His brown eyes narrowed slightly. “Often. Why?”
“Just a casual response to your comment about different perspectives.” She summoned a smile and decided to back off. This guy was what Marisa had once called a box of secrets. Just like Johnny and then Ryker. Since he wouldn’t be around long, it didn’t matter, and it sure wasn’t courteous to try to discuss things that might make him uneasy.
Secrets. She almost sighed. She’d grown up in a town where almost nothing was a secret for long, but she’d seen the toll Johnny’s secrets had taken on Marisa. Now there was Ryker, and she sometimes wondered but never asked how he and Marisa had crossed that bridge. All she knew for certain was that they had somehow.
Still, the idea of a guy with secrets was out of the ordinary, something new and shiny in a town she loved but sometimes felt was apt to bore her to extinction.
Except for her students. She looked down at the papers in front of her and reminded herself that they were all the newness and shininess she needed. With them, nearly every day brought wonderful surprises.
“I love teaching kindergarten,” she remarked, swimming out of the shoals into safer water. “Kids that age are so fresh, and everything is new and wonderful to them. They often astonish me and remind me that life can be magical.”
“No bad stuff?”
She looked at him again. Was this guy jaded, or was something else going on? She couldn’t imagine. “Well, occasionally I have a child who knows things far beyond his or her years. Things no child should have to deal with.”
“But you can help?”
“Sometimes.”
Then he smiled, a genuine smile, the first he had given her. It made her feel a sexual tug all the way to her core. “That must be a great feeling.” He edged out of the booth. “It’s been a pleasure, Ms. Ardlow. Can you point me in the direction of the motel?”
She hesitated, then thought, Why the heck not? “I can lead you there if you want to follow. It’s on my way. Just let me gather up my papers.”
“You want another coffee?”
She glanced up and found him still smiling. “Sure, latte with two sweeteners. Thanks.”
“I’m getting some to take with me. No problem.”
She watched him walk back toward the counter where Maude, the diner’s owner, glowered as usual. The man had an easy stride, as if he were in great shape except for that arm of his. Curious.
Then she gathered her papers into her folders and slid them into her backpack and wondered if she’d ever learn any more about Trace. Ryker probably wouldn’t tell her a thing. That man was a serious clam. Not that it mattered. Trace would probably be gone with the morning sun.
She collected her coffee from Maude, who gave her an extra frown, probably because she was associating with a stranger. Julie replied with a broad smile. Annoying Maude was the easiest thing in the world. Sometimes Julie even enjoyed doing it.
Trace pushed the door open with his back, his good left hand holding a tray with three coffees of his own.

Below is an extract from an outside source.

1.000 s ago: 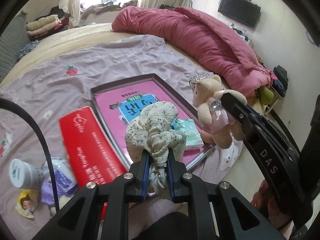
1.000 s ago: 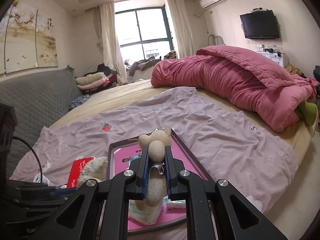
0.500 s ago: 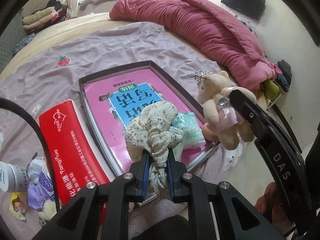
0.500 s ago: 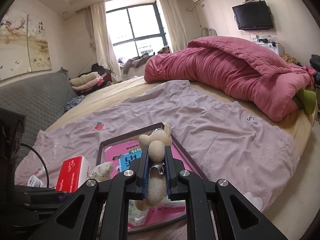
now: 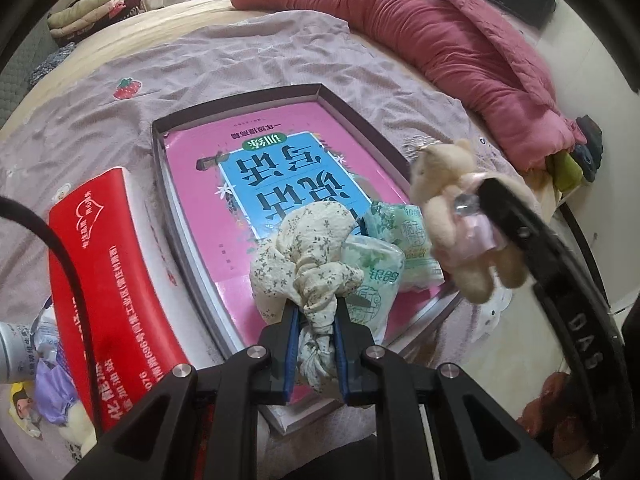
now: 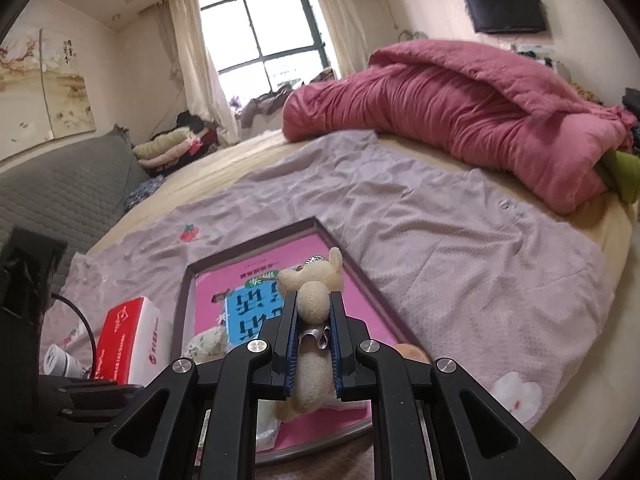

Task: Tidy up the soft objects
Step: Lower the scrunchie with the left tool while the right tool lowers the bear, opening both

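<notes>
Left gripper point(image 5: 316, 316): closed on knotted tail of floral cloth bundle point(image 5: 304, 252), bundle hanging over near end of shallow tray point(image 5: 240, 100). Right gripper point(image 6: 314, 328): clamped around plush bear point(image 6: 312, 300), held over tray's right edge. Tray holds pink book point(image 5: 260, 168) and green tissue packs point(image 5: 396, 236); red box point(image 5: 100, 280) lies beside tray on bed. Versus one second earlier: both grippers lower, nearer tray; grips unchanged.

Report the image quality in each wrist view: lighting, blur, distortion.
Left wrist: even daylight, strong fisheye bending; floral cloth bundle sharp, teddy bear slightly smeared. Right wrist: window blown out white, the bear close up and soft, dark vignette at the corners.
</notes>
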`<state>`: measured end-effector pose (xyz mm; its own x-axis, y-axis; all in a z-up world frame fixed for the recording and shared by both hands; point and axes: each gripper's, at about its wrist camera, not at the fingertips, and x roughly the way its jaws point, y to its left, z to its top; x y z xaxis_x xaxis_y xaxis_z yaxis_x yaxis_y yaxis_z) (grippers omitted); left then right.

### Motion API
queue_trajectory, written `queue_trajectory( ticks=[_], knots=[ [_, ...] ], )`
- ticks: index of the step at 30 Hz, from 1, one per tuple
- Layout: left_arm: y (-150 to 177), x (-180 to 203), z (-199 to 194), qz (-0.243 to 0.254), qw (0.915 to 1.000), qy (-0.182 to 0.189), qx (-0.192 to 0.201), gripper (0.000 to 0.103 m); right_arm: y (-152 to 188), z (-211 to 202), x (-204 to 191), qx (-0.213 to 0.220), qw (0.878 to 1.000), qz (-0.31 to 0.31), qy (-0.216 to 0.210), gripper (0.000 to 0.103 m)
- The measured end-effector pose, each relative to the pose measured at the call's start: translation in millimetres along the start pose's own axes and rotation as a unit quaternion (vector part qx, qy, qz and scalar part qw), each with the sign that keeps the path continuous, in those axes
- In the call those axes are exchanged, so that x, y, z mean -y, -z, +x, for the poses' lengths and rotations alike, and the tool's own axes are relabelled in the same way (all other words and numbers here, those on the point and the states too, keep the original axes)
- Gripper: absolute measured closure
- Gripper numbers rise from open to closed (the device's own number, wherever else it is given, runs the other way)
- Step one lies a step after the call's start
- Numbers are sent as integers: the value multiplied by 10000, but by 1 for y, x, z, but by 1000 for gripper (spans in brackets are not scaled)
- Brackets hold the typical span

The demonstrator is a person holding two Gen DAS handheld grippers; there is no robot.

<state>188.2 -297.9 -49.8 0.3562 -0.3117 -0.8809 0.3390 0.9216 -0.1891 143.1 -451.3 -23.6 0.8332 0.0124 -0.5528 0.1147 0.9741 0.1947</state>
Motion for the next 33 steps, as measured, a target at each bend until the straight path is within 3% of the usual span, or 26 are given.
queue_trajectory(
  ticks=[6, 13, 17, 19, 24, 27, 33],
  knots=[
    [-2, 1, 3, -3, 10000, 44, -15, 87, 13, 23, 2, -380, 9993, -26, 52, 90],
    [-2, 1, 3, -27, 10000, 66, -17, 87, 20, 29, 5, -443, 9977, -251, 438, 87],
    [-3, 0, 4, -66, 9999, 82, -26, 86, 22, 33, 14, -483, 9973, -86, 549, 84],
    [-4, -1, 4, -110, 9999, 93, -26, 86, 21, 32, 17, -450, 9972, -68, 601, 73],
    [-6, -2, 5, -184, 9998, 68, -37, 86, 20, 27, 15, -361, 9972, -142, 638, 69],
    [-7, 0, 7, -165, 9998, 10, -63, 86, 17, 21, 11, -274, 9972, -238, 650, 62],
    [-8, 2, 8, -124, 9999, 30, -96, 80, 13, 16, 5, -202, 9968, -377, 670, 55]
  ],
)
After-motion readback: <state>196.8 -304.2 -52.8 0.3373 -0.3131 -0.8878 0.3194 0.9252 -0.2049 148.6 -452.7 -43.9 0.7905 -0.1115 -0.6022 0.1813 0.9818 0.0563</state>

She guessed he wasn’t planning to sleep tonight. She bit back an offer to help, sensing it wouldn’t be welcome, then stepped out into a night that ought to be hinting at the approaching spring but instead seemed to be warning that more winter waited around the corner.
She pointed out her car, then went to climb into it. Trace needed a couple of extra steps, putting the coffee on top of his car while he opened the door, then reaching in to settle the tray on the passenger seat. He’d had some practice at the juggling act, she thought as she wished her car would hurry and warm up.
She pulled out of the parking space and waited for him. Soon he was behind her, and she led him down the main street to the edge of town, where a truck stop brightened one side of the road and the La-Z-Rest Motel sagged on the other side. She tapped her brake lights a couple of times and saw him flash his headlights once in response before he turned into the motel.
She continued her way along an unnecessarily circuitous route to her apartment. It had been out of her way to lead him to the motel, but she was glad to do it. He struck her as an interesting man.
Too bad he wasn’t staying. She could use a little adventure.
* * *
At the motel, Trace checked in under the ID of Tom LaCrosse and soon had a room, paid for in cash. Once he’d dragged his duffel inside, he popped two of the pain pills the doctor had prescribed. He took them only when he didn’t need to drive and felt it was safe to doze a bit. Tonight was safe. Tomorrow, who knew?
Regardless, the three coffees he’d just bought would keep him from getting too drowsy to wake up.
He ditched the winter jacket, thinking that he had to find a coat easier for a man with only one working hand. He was adept enough at buttons now and could zip up his pants, but that damn jacket was a pain. Getting the zipper to work with only one hand after he’d opened it all the way defied him, but pulling it off over his head didn’t work, either. That procedure left him sweating and too close to passing out.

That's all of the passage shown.